AIM OF THE TASK =>
The lines from the top of the listing through the one containing "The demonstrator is" are to be retyped exactly, with no other lines.

RECORDED INFORMATION =>
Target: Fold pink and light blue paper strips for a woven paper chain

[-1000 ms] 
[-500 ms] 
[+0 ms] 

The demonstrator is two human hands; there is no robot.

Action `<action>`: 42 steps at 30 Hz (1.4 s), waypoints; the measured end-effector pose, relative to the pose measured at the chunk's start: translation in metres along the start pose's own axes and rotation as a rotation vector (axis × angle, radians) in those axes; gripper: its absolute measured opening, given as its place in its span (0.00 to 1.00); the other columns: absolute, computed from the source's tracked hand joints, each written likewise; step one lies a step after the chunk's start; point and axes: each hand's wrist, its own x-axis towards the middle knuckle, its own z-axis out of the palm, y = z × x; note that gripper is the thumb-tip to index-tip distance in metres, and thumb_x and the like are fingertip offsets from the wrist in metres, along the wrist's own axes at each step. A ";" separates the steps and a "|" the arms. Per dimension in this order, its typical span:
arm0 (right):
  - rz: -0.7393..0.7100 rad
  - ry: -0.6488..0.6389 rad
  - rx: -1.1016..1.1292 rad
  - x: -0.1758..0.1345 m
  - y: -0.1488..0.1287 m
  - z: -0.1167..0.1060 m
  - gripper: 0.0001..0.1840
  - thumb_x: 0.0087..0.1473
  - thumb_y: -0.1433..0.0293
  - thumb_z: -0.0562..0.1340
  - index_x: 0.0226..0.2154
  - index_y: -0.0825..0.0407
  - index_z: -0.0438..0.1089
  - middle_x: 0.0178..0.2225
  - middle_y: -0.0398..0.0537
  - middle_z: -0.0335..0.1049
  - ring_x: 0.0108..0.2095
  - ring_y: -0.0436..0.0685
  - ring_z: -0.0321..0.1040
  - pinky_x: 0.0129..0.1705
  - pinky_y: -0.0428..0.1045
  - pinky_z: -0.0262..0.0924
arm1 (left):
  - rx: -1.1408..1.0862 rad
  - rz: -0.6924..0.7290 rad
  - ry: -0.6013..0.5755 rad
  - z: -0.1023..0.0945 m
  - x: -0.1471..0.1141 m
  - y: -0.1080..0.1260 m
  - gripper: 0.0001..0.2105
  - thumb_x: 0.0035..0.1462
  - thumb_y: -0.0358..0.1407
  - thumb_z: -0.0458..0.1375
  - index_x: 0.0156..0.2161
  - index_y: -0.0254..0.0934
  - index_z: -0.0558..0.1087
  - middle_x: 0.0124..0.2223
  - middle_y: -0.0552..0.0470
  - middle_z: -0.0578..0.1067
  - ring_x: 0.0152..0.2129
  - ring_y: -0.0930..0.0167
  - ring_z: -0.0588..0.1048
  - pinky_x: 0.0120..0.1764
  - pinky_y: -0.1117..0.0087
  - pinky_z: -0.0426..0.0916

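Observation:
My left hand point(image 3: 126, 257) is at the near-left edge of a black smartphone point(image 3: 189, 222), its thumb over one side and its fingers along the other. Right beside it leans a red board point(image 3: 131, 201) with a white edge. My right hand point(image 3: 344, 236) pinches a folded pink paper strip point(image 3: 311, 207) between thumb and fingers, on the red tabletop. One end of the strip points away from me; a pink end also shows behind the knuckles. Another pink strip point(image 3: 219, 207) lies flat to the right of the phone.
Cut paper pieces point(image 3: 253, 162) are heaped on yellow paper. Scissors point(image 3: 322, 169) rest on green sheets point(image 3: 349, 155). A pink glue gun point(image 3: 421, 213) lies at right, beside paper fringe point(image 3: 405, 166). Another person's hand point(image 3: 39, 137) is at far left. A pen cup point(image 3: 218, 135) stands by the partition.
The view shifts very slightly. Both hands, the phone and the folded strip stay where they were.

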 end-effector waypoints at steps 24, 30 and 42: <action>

RESPONSE AREA =>
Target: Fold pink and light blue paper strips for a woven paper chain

[-1000 ms] 
[-500 ms] 
[+0 ms] 

The demonstrator is two human hands; there is no robot.

No further output is expected for this exercise.